*What you will do*. When the line with "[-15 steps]" turns up below, begin repeating exactly, and carry on through the line with "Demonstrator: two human"; no pictures go into the copy.

*Dataset excerpt*.
###

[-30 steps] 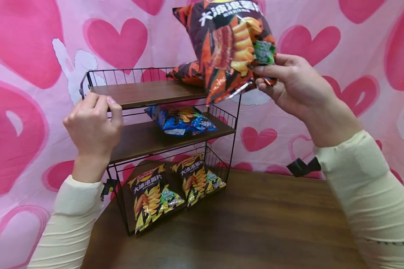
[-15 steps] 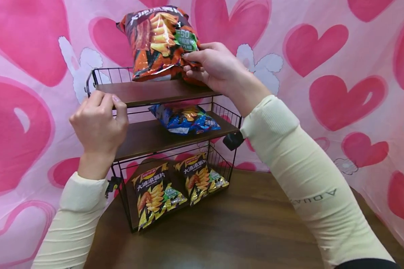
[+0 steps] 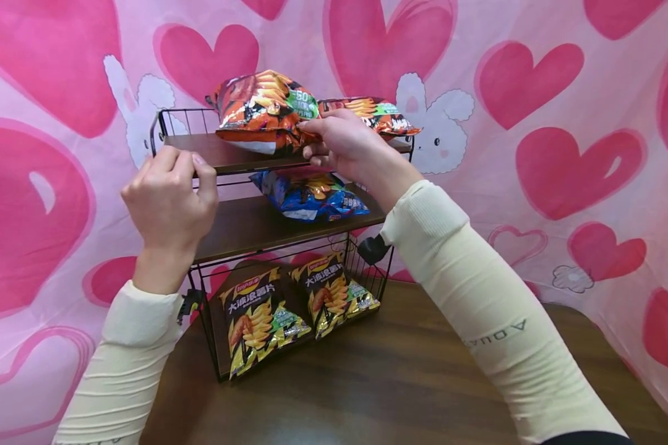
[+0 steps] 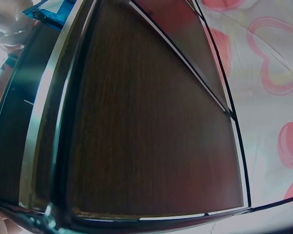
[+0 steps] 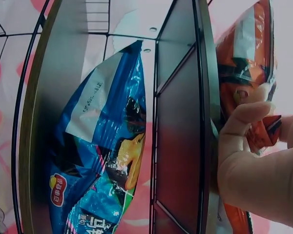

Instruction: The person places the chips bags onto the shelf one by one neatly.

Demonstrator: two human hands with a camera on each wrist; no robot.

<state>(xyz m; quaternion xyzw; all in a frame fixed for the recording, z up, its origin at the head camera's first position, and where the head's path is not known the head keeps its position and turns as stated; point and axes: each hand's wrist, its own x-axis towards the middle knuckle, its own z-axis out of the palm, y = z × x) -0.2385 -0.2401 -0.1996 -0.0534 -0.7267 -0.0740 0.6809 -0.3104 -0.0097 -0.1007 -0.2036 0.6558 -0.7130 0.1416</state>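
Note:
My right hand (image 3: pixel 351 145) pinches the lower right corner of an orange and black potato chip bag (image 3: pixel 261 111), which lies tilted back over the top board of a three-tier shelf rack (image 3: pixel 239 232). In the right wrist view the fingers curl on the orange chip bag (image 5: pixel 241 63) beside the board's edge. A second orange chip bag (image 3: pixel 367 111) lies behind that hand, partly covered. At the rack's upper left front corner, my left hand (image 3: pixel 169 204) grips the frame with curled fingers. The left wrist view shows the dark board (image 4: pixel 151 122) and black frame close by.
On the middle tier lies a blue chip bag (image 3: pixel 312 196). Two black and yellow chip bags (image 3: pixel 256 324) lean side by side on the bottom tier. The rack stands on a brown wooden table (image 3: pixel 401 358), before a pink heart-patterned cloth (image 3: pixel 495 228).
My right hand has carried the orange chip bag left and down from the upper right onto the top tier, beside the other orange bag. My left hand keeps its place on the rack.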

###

*Response box*.
[-15 steps] 
[+0 steps] 
[+0 steps] 
[+0 steps] 

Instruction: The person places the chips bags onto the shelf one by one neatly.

Demonstrator: two human hands with a camera on each wrist; no robot.

This completes the answer.